Nous importons de la production d’eau du Maroc sous forme de tomates.
Soyons conscients des enjeux cachés dans les pays fournisseurs de cette course aux productions, « délocalisées », à bas prix dans les étalages de nos magasins.
Fabrice Gouennou est agriculteur et entrepreneur depuis plus de 20 ans en pointe Bretagne. Il a développé des solutions en économie circulaire pour sa filière afin de concilier besoin énergétique et culture agricole. Il propose ses solutions pour faire avancer les transitions. Passionné d’évolution sociétale au cours de l’Histoire. Il est Expert de l’Observatoire Agricole de l’Institut Sapiens.
Avec les fortes pluviométries de ces derniers mois, les boutades sont légions sur comment pouvoir apporter nos excédants d’eau aux régions qui en sont en déficit.
Il existe pourtant une solution pour transporter de l’eau. Le Maroc est devenu le spécialiste de cette méthode, mais est-ce vraiment la bonne ? Par ses capacités de production agricole, le Maroc est devenu le jardin potager de l’Europe avec son produit phare : la tomate. En 2022, le Maroc est passé au 3ème rang mondial des pays exportateurs de tomates via les différentes marques : Azura, Idyl, Cofima…

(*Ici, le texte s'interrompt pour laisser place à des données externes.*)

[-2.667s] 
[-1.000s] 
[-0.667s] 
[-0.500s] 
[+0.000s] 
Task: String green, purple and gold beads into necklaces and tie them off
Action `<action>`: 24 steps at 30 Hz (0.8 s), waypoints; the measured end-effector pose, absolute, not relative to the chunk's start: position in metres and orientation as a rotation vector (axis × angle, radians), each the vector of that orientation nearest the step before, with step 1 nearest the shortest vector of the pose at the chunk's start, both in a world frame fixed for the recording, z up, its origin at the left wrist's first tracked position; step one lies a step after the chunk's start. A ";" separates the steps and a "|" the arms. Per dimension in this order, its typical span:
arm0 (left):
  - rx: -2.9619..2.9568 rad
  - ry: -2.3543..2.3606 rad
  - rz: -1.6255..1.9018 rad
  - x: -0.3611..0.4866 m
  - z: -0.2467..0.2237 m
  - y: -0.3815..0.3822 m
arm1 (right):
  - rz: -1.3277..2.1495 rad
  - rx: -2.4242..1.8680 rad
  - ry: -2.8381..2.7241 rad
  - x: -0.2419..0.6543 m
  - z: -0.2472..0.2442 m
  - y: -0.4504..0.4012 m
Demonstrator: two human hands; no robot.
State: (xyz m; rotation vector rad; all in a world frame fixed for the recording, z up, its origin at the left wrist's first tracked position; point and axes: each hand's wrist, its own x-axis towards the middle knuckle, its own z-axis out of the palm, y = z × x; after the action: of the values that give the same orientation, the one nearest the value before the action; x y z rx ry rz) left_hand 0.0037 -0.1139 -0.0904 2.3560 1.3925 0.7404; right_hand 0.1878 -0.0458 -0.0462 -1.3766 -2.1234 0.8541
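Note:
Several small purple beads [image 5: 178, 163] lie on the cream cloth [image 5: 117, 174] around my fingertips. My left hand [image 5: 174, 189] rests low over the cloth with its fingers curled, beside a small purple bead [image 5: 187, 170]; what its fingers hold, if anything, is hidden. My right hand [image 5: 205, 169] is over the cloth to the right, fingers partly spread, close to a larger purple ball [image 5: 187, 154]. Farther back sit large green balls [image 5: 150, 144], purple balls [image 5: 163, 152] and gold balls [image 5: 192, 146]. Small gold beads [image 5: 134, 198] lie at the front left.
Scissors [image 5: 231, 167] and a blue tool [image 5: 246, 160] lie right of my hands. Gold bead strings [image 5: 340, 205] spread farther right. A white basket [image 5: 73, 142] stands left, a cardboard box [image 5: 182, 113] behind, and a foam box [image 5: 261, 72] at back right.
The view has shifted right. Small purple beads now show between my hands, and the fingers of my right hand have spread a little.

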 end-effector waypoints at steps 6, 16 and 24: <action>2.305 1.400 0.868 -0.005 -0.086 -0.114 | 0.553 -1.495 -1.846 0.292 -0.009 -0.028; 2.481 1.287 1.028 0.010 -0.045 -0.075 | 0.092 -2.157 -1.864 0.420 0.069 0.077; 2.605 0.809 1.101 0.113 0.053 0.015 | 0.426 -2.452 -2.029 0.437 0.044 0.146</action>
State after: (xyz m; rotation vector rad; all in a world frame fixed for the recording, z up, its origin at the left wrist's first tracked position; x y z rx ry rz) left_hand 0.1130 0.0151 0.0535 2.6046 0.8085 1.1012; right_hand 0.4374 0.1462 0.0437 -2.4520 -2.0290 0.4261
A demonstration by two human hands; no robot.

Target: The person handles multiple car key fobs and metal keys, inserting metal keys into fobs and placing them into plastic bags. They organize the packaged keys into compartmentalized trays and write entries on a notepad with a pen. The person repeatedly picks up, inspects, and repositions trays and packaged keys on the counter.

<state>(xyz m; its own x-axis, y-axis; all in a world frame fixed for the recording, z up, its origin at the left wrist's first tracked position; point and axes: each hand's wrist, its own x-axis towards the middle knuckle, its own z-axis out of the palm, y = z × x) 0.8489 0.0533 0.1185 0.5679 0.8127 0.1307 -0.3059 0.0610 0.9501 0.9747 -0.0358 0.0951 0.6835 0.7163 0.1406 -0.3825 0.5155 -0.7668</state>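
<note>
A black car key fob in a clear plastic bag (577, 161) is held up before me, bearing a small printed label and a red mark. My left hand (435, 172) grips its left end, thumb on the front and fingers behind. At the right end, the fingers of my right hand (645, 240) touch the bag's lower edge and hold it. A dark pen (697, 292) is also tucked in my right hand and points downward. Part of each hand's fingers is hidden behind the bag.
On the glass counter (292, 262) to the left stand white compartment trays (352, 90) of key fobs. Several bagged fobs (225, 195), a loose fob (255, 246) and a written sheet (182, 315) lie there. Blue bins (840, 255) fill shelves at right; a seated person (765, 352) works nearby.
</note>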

La tomate contenant 94% d’eau, elle est un réservoir tout trouvé pour transporter de l’eau. Pour sa culture, il faut de l’ensoleillement et de l’eau. Le sud du Maroc et plus particulièrement le secteur d’Agadir est la zone utilisée pour la culture de la tomate. Dans cette région au climat aride, l’ensoleillement n’est pas un problème pour activer la photosynthèse des plantes. Mais, avec une pluviométrie inférieure à 150 mm d’eau par an, les besoins en eau étaient assurés au début par une distribution de canaux en béton qui permettaient de faire descendre l’eau des montagnes de l’Atlas. Avec la forte augmentation des surfaces de production, les apports des canaux ne suffisent plus. La fourniture en eau se fait de plus en plus par de la désalinisation d’eau de mer.
Ce procédé technique permet en zone côtière de transformer l’eau de mer en eau d’irrigation pour les cultures maraîchères. Il devient de plus en plus la solution majoritaire. Le problème de ce procédé de désalinisation est son fort besoin en énergie. Cette énergie consommée est loin d’être décarbonée et son coût est non négligeable au vu des investissements consentis qui se montent à plusieurs centaines de
millions d’euros. Ce coût supplémentaire pour le kilo de tomate est absorbé par la faiblesse du salaire des ouvriers agricoles payés 0.70 €/h, le salaire horaire d’un ouvrier en France au 19ème siècle.
Si nous y regardons de plus près, la consommation en eau de ces cultures au Maroc est 2 à 3 fois plus élevée que pour des productions en France. Le climat sec et les fortes températures du sud du Maroc augmentent de manière significative l’évapotranspiration des plantes et par ricochet la quantité d’eau nécessaire pour obtenir un kilo de tomate. Cette eau ne tombant pas du ciel dans cette région, il faut la produire car les quantités disponibles des montagnes de l’Atlas se réduisent de plus en plus avec le réchauffement climatique. Cette eau issue des montagnes doit aussi alimenter les besoins des populations locales. La concurrence des usages en eau devient rude.
La disponibilité en eau à Agadir est un vrai problème, tout comme dans d’autres villes marocaines. Des coupures d’eau potable sont régulières pour les habitants et sa consommation est encadrée. Il parait contradictoire de restreindre l’eau de la population pour en fournir à d’autres pays sous forme de tomate.
Cette production de l’eau a un coût financier certain mais aussi un impact sur la société marocaine. L’impact du transport des tomates sur 3 000 km est à prendre en compte également dans ce contexte sociétal. Certes, le Maroc a besoin de faire du commerce pour développer son économie mais il faut que de notre côté nous soyons conscients des enjeux cachés de cette course aux productions, « délocalisées », à bas prix dans les étalages de nos magasins.